● **Brief**
Using the material below, print the line that contains "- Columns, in", the line that contains "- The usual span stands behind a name", and every line in between, exactly and nothing else.

● **Data for review**
------------------------

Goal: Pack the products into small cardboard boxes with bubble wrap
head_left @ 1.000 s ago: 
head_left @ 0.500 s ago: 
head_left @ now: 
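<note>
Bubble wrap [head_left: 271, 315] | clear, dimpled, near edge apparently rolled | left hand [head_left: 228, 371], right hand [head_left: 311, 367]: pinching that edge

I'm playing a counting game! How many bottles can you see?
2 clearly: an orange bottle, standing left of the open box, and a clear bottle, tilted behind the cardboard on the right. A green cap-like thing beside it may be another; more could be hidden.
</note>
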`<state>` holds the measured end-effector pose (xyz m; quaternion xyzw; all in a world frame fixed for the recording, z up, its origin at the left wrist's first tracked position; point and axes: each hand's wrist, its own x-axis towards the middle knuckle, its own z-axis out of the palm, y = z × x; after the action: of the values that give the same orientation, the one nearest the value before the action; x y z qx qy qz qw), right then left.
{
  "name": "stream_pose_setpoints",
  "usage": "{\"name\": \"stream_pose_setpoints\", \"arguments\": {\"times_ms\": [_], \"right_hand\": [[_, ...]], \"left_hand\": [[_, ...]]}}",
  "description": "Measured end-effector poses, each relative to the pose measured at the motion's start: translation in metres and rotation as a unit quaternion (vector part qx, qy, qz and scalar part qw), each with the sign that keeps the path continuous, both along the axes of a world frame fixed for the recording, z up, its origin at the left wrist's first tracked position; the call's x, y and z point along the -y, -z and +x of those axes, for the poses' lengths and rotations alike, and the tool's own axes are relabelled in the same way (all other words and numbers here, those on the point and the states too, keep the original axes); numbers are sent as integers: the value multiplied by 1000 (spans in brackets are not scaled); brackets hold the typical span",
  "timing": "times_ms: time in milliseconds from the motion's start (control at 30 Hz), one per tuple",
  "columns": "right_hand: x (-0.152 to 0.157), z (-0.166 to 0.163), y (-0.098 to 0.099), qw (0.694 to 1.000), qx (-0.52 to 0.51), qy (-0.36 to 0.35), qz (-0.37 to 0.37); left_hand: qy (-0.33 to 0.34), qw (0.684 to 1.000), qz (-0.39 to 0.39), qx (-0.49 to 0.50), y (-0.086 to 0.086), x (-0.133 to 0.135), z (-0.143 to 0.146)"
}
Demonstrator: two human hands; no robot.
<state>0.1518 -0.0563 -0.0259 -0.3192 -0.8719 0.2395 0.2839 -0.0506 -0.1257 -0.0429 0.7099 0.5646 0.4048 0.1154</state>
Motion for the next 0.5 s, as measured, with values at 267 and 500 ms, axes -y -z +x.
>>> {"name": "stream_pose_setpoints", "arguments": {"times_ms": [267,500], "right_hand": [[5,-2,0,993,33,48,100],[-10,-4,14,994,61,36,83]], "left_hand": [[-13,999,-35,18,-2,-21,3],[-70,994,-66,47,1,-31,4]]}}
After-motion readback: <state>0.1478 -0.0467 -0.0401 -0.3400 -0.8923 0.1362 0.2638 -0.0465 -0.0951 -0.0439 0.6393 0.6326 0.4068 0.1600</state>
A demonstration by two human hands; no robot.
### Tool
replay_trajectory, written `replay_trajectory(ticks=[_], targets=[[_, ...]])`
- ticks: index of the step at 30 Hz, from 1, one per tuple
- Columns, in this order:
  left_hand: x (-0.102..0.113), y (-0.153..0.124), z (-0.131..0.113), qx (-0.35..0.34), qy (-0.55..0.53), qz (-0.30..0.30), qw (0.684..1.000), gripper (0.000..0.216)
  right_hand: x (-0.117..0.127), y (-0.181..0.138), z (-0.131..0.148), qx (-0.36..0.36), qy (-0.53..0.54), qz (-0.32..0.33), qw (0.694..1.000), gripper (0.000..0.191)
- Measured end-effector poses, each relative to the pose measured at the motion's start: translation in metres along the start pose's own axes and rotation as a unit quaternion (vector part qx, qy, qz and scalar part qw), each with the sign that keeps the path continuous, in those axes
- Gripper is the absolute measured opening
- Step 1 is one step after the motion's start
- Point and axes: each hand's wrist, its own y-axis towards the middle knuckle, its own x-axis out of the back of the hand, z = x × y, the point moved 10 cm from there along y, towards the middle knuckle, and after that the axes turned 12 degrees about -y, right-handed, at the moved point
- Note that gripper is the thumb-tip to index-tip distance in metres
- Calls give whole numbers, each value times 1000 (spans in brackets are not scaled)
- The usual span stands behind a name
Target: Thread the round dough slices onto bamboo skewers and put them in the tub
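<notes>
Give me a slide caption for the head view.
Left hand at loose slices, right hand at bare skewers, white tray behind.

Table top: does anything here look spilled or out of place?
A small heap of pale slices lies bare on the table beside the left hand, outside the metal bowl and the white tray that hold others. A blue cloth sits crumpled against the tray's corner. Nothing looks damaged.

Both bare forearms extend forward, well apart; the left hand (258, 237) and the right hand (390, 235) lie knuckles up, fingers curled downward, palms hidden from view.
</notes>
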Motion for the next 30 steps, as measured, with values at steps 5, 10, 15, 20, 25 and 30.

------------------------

● **Output of the exercise**
- Columns, in this order:
  left_hand: x (-0.102..0.113), y (-0.153..0.124), z (-0.131..0.113), qx (-0.35..0.34), qy (-0.55..0.53), qz (-0.30..0.30), qw (0.684..1.000), gripper (0.000..0.216)
  right_hand: x (-0.117..0.127), y (-0.181..0.138), z (-0.131..0.148), qx (-0.36..0.36), qy (-0.53..0.54), qz (-0.32..0.33), qw (0.694..1.000), gripper (0.000..0.191)
- Measured end-effector poses, each relative to the pose measured at the motion's start: translation in metres along the start pose's own axes and rotation as a unit quaternion (vector part qx, qy, qz and scalar part qw), each with the sign that keeps the path continuous, in those axes
- Gripper is the absolute measured opening
- Step 1 is one step after the motion's start
- Point and axes: each hand's wrist, its own y-axis towards the middle knuckle, its own x-axis out of the back of the hand, z = x × y, the point moved 10 cm from there along y, towards the middle knuckle, and after that the axes turned 12 degrees about -y, right-handed, at the moved point
- Note that gripper is the thumb-tip to index-tip distance in metres
- Calls give whole numbers, each value times 1000 (spans in brackets are not scaled)
- The usual span stands behind a name

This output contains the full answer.